This is a question where the answer is complicated. What most people call a "shell" is a Read-Eval-Print Loop and therefore, even a python interpreter is a shell, provided you are running python interactively. However, this would mean that nologin is not a real shell! So what is a shell?
Technically speaking, any program can be used as a shell. In fact, here are a few pictures of me using unusual shells:
- Python shell as the login shell
- Nano as a shell (though you can't distinguish between it being run normally, since it's fullscreen)
- Cat running as a shell
- Top running as a shell (even though you, again, can't see it being a shell)

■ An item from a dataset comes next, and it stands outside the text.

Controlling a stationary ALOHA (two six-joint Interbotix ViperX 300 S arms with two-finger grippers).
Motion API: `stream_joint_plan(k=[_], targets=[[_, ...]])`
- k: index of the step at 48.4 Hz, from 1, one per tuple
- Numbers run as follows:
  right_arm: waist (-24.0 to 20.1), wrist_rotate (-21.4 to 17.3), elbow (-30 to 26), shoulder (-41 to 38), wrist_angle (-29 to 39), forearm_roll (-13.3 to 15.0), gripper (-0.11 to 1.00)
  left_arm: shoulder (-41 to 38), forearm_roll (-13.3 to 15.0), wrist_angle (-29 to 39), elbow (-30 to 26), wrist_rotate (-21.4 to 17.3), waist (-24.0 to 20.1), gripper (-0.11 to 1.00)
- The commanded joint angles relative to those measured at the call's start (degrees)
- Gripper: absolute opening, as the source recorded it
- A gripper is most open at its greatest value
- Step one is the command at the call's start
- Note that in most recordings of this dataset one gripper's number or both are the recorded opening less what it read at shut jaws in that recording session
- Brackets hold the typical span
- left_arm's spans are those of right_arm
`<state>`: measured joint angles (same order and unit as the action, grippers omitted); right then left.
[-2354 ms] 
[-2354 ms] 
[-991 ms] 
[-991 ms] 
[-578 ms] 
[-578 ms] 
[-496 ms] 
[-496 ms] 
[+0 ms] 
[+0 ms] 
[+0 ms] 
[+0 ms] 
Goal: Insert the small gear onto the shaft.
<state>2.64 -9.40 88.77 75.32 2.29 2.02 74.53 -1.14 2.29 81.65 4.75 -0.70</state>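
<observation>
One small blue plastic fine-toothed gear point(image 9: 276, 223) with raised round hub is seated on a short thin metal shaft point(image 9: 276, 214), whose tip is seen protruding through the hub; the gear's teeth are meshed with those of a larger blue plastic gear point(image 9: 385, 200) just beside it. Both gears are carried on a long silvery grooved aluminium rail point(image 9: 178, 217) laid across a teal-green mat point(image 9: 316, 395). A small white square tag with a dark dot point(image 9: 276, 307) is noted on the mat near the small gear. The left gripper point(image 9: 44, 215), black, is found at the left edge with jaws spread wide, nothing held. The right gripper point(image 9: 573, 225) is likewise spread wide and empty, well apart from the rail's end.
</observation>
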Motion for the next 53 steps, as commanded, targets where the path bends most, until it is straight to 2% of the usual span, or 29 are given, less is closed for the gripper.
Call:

- And a hello world program!
However, this isn't what you'd expect to be running as shells. Usually, you'll want to be running one of the shells in /etc/shells. For example, mine contains:
# /etc/shells: valid login shells
/bin/sh
/bin/bash
/bin/rbash
/bin/dash
/usr/bin/tmux
/usr/bin/screen
and none of the shells I mentioned previously! So why do they run?
To put it simply, they do, but only locally. If you look at the shells manpage with man shells, you will discover that /etc/shells is mostly used by programs such as FTP daemons. This is why you don't see the nologin shell in /etc/shells: It prevents login to FTP and other non-login daemons by not being there, while preventing login locally by being a simple printf("This account is currently not available"); program, and not a REPL.
So, to answer your question: There is only one type of shell, and that is executable. If you can run a program, it's a shell.